- Task details:
Give all of the data again exactly as written, omitting every image.

- Provided data:
[Start of Attachment]
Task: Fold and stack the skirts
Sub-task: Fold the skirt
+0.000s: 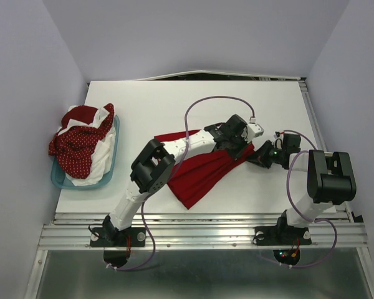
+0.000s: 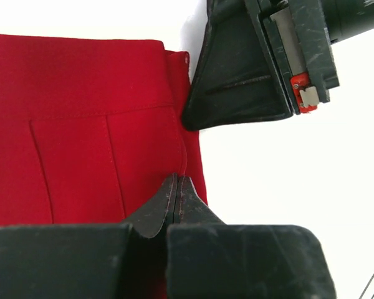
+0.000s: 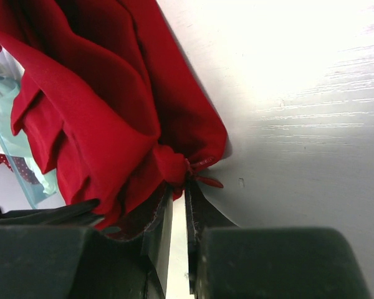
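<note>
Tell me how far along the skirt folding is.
Done: nothing folded or stacked yet. In hand: the red skirt lies on the table, with the left gripper and right gripper each pinching its edge. Left: the dotted skirt and white skirt heaped in the tub.

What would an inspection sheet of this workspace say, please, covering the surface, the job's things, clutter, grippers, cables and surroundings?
Surface: white table, bare around the cloth.
Job's things: red skirt spread at mid-table, partly under the left arm; dotted and white skirts heaped unfolded at the left edge.
Clutter: teal tub holding that heap; nothing else seen.
Grippers: left gripper shut on the red skirt's side edge below the waistband; right gripper pinching a bunched corner of the same skirt.
Cables: purple cables loop along both arms.
Surroundings: pale walls on three sides; metal rail at the near edge.
</note>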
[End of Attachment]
- Exercise output:
Task: Fold and stack the skirts
Sub-task: Fold the skirt
+0.000s: 
+0.000s: 
+0.000s: 
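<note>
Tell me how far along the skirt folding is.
Done: nothing folded or stacked yet. In hand: the red skirt lies on the table, with the left gripper and right gripper each pinching its edge. Left: the dotted skirt and white skirt heaped in the tub.

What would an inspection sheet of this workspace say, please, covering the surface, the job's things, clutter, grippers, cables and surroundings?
Surface: white table, bare around the cloth.
Job's things: red skirt spread at mid-table, partly under the left arm; dotted and white skirts heaped unfolded at the left edge.
Clutter: teal tub holding that heap; nothing else seen.
Grippers: left gripper shut on the red skirt's side edge below the waistband; right gripper pinching a bunched corner of the same skirt.
Cables: purple cables loop along both arms.
Surroundings: pale walls on three sides; metal rail at the near edge.
</note>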

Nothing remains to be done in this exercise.